▶ ASSIGNED TASK
Give back the data below word for word. Any image in it should be left out.

▶ SUPPLIED ENTRIES

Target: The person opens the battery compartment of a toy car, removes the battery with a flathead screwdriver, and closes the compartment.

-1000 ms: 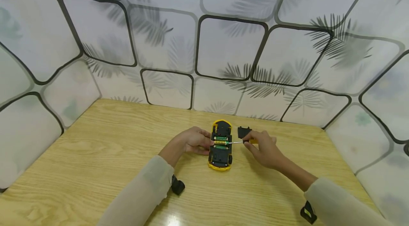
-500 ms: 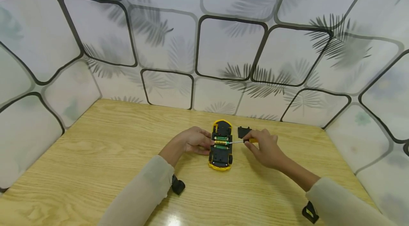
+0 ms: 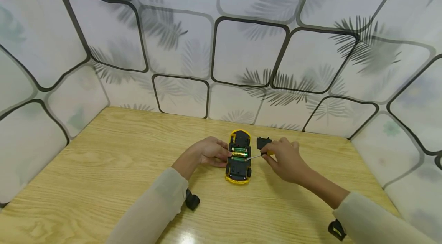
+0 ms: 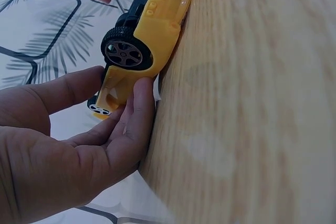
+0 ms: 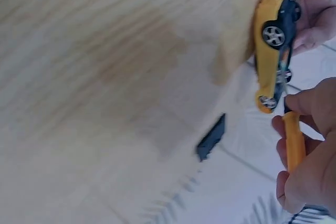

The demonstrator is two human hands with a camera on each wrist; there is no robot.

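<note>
A yellow toy car lies upside down on the table, its black underside up and several green-and-gold batteries in the open compartment. My left hand grips the car's left side; in the left wrist view its thumb is at the underside and the fingers are against the yellow body. My right hand holds a screwdriver by its orange handle. The thin metal shaft slants to the compartment's right edge, by the end of the lowest battery. Whether the tip touches the battery is too small to tell.
A black battery cover lies on the wooden table, right of the car and just beyond my right hand. A patterned wall covering rises behind the table's far edge. Dark wrist devices sit by both sleeves.
The screwdriver tip has moved from the middle battery's end down to the lowest battery's end, and the shaft now slants more. My left hand and the car stay almost still.
</note>
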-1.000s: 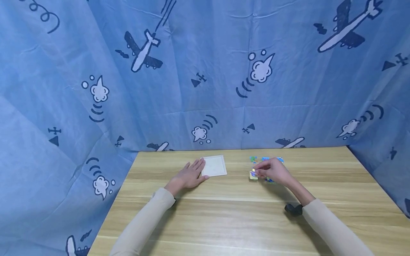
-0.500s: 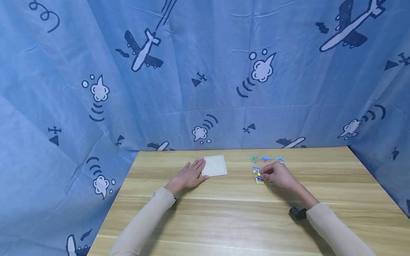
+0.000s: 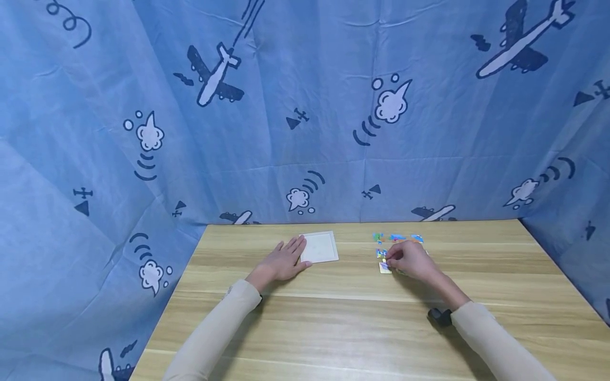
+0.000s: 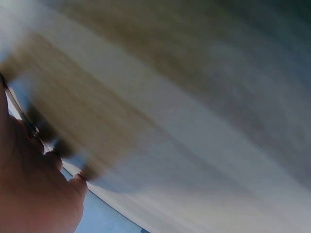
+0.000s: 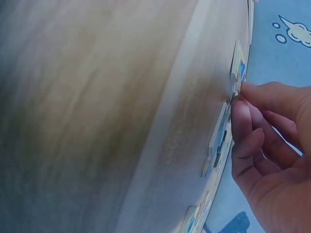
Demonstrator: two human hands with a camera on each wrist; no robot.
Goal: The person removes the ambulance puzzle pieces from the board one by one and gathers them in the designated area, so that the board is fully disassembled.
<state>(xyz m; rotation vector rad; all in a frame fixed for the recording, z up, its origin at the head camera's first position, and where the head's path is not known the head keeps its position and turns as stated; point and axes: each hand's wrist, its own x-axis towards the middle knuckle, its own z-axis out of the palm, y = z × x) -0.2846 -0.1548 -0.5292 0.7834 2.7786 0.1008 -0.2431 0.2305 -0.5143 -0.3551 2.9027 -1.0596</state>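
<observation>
My left hand lies with straight fingers on the left edge of a white, shallow square puzzle tray; its fingers also show at the corner of the left wrist view. To the right of the tray, my right hand pinches a small yellow-and-purple puzzle piece by its right side, between thumb and fingers. The right wrist view shows this piece close over the table, tilted a little. Right behind it is a blue-and-yellow puzzle piece. The hand partly hides other pieces under it.
Along the back lie a green puzzle piece, a blue-and-red one and a blue one. More flat pieces line up beside the right fingers. A blue airplane-print curtain hangs behind the wooden table.
My right hand has brought the pinched puzzle piece slightly right and nearer to me, uncovering the blue-and-yellow piece behind it. Over the last half second it barely shifts. My left hand stays put.
</observation>
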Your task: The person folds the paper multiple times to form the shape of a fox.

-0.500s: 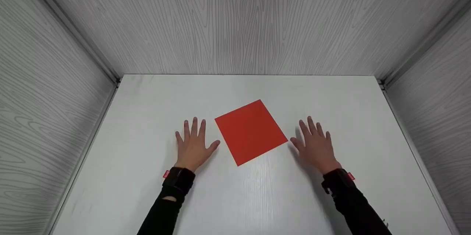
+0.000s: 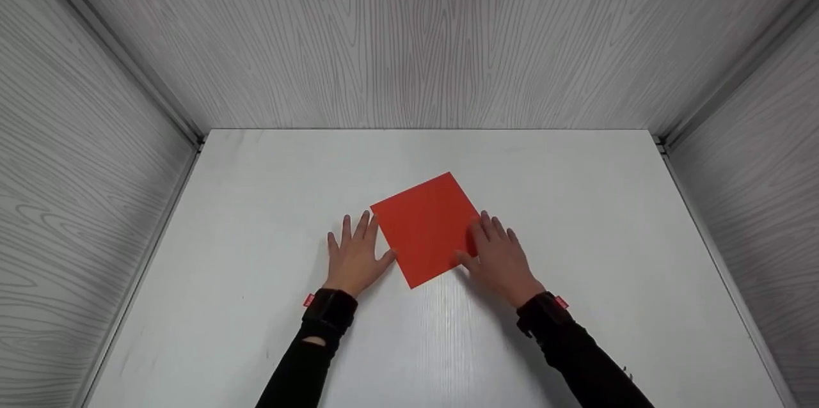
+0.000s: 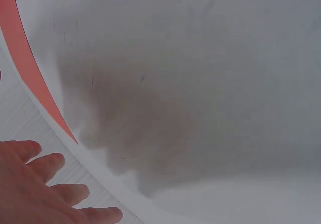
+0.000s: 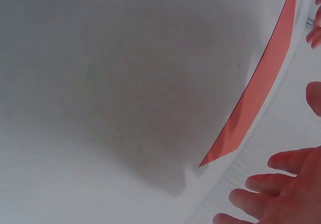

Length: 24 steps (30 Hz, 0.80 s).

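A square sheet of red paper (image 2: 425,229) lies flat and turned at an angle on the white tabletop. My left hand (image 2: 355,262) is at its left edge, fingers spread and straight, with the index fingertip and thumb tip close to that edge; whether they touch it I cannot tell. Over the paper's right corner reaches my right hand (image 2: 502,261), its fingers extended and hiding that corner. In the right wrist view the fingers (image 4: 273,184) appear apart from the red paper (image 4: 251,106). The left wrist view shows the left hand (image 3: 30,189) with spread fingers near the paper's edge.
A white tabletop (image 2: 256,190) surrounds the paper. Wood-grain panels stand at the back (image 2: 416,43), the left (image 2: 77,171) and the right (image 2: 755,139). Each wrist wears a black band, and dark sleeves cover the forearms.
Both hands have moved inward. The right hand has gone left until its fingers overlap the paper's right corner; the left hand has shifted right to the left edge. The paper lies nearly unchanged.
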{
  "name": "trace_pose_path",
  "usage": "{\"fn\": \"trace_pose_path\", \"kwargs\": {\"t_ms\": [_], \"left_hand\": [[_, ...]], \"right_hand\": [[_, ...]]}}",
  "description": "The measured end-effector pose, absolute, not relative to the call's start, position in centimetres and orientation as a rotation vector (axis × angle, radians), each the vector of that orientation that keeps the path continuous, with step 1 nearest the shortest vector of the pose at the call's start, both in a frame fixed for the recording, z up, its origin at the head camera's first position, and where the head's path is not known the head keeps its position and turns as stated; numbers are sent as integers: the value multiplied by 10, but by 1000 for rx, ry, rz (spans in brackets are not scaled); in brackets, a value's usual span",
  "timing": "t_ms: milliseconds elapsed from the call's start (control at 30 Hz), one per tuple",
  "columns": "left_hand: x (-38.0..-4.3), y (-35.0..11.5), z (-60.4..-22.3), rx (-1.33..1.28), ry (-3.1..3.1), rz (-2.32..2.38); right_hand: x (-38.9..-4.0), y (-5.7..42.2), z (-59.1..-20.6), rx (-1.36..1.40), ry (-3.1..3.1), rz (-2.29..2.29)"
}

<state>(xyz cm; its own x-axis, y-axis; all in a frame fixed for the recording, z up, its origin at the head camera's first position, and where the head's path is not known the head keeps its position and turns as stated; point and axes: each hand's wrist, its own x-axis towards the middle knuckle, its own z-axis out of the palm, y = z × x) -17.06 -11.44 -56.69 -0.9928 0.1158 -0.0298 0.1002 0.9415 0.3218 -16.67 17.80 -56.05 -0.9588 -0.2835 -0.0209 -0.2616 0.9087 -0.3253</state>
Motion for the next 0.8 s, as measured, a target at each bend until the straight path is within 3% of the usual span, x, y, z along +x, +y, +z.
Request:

▶ TASK RESULT
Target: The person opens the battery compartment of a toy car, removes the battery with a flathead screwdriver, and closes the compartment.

-1000 ms: 
-500 ms: 
+0 ms: 
+0 ms: 
+0 ms: 

The demonstrator is two human hands with a camera on each wrist; there is no robot.

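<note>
A yellow toy car lies upside down on the table, its black underside up and several green-and-gold batteries in the open compartment. My left hand grips the car's left side; in the left wrist view its thumb is at the underside and the fingers are against the yellow body. My right hand holds a screwdriver by its orange handle. The thin metal shaft slants to the compartment's right edge, by the end of the lowest battery. Whether the tip touches the battery is too small to tell.
A black battery cover lies on the wooden table, right of the car and just beyond my right hand. A patterned wall covering rises behind the table's far edge. Dark wrist devices sit by both sleeves.
The screwdriver tip has moved from the middle battery's end down to the lowest battery's end, and the shaft now slants more. My left hand and the car stay almost still.
</note>
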-1.000s: 
-0.500s: 
+0.000s: 
+0.000s: 
+0.000s: 
Demonstrator: two human hands with a camera on each wrist; no robot.
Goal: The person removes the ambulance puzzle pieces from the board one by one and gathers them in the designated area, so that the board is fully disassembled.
<state>(xyz m; rotation vector rad; all in a frame fixed for the recording, z up, its origin at the head camera's first position, and where the head's path is not known the head keeps its position and turns as stated; point and axes: each hand's wrist, its own x-axis towards the middle knuckle, its own z-axis out of the palm, y = z × x) -0.2846 -0.1548 -0.5292 0.7834 2.7786 0.1008 -0.2431 0.2305 -0.5143 -0.3551 2.9027 -1.0596</state>
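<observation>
My left hand lies with straight fingers on the left edge of a white, shallow square puzzle tray; its fingers also show at the corner of the left wrist view. To the right of the tray, my right hand pinches a small yellow-and-purple puzzle piece by its right side, between thumb and fingers. The right wrist view shows this piece close over the table, tilted a little. Right behind it is a blue-and-yellow puzzle piece. The hand partly hides other pieces under it.
Along the back lie a green puzzle piece, a blue-and-red one and a blue one. More flat pieces line up beside the right fingers. A blue airplane-print curtain hangs behind the wooden table.
My right hand has brought the pinched puzzle piece slightly right and nearer to me, uncovering the blue-and-yellow piece behind it. Over the last half second it barely shifts. My left hand stays put.
</observation>
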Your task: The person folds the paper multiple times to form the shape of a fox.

-0.500s: 
+0.000s: 
+0.000s: 
+0.000s: 

Length: 24 steps (30 Hz, 0.80 s).

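A square sheet of red paper (image 2: 425,229) lies flat and turned at an angle on the white tabletop. My left hand (image 2: 355,262) is at its left edge, fingers spread and straight, with the index fingertip and thumb tip close to that edge; whether they touch it I cannot tell. Over the paper's right corner reaches my right hand (image 2: 502,261), its fingers extended and hiding that corner. In the right wrist view the fingers (image 4: 273,184) appear apart from the red paper (image 4: 251,106). The left wrist view shows the left hand (image 3: 30,189) with spread fingers near the paper's edge.
A white tabletop (image 2: 256,190) surrounds the paper. Wood-grain panels stand at the back (image 2: 416,43), the left (image 2: 77,171) and the right (image 2: 755,139). Each wrist wears a black band, and dark sleeves cover the forearms.
Both hands have moved inward. The right hand has gone left until its fingers overlap the paper's right corner; the left hand has shifted right to the left edge. The paper lies nearly unchanged.
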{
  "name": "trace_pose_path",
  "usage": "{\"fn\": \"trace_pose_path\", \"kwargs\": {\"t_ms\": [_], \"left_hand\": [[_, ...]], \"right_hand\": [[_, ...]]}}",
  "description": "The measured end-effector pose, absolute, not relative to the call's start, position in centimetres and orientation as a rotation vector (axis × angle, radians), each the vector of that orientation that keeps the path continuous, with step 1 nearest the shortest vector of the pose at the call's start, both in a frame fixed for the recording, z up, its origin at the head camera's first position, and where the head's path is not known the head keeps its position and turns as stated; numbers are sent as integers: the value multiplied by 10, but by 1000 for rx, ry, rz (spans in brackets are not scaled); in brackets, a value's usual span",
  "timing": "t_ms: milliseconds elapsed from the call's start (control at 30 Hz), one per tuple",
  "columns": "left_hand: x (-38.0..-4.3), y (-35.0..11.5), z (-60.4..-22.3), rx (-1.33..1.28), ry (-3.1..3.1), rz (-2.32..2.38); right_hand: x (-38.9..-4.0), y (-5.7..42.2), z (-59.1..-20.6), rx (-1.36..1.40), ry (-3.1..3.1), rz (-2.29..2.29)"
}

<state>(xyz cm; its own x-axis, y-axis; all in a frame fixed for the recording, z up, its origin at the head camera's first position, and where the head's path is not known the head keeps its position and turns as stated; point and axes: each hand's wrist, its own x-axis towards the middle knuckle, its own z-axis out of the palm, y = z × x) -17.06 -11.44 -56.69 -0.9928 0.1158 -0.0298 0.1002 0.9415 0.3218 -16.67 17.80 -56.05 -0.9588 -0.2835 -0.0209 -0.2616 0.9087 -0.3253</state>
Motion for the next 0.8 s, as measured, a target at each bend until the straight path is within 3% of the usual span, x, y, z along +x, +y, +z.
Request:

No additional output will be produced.